The reason for the deceleration is obvious on the charts above: consumer prices in the US, broadly speaking, have come dangerously close to outright deflation for three months running!

Those three months – September, October, and November – follow six to now nine months of huge “money printing” and all the absolute certainty by which the inflation-ists scream at the tops of their lungs about the currency debasing fires of DOLLAR CRASH!!!!! and BOND ROUT!!!! Month after month after month (after month), and…?

But that particular triumvirate also comes on the heels of the quite deflationary, in a real-world sense, summer slowdown. Looking past the inflation, money printing farce, the data matches what’s actually taking place in the monetary therefore financial as a result economic system. Again.




This isn’t about oil prices, either, as the core rates of inflation similarly drift disinflationary at best. In monthly terms, the core PCE measure is decelerating, too, and the index (seasonally-adjusted) has flatlined since August; it is now up all of 0.2% total during those three months (for a sizzling annual rate of 0.82%, which would be among the lowest on record).

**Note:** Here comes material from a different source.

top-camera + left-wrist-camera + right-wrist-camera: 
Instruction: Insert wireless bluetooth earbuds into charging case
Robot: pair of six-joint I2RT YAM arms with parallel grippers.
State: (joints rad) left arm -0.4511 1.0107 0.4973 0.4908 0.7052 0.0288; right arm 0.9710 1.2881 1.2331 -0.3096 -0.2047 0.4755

Even if you didn’t know the details of the monetary system, and weren’t quite sure what role bank reserves might play in it, the evidence is overwhelming.

Wherever it’s tried, the results are exactly the same. No inflation because QE doesn’t fix the monetary drag which holds down economic recovery insofar as most people understand what one is. And there is no real recovery because QE is all fake. Smoke and mirrors. A ridiculously bad, unimaginative puppet show.

I’ll continue to show you what bank reserves really are, and what the actual monetary system is like, but you don’t even have to take my word on any of it (some people never will). Just be honest about the evidence. The mountains of it.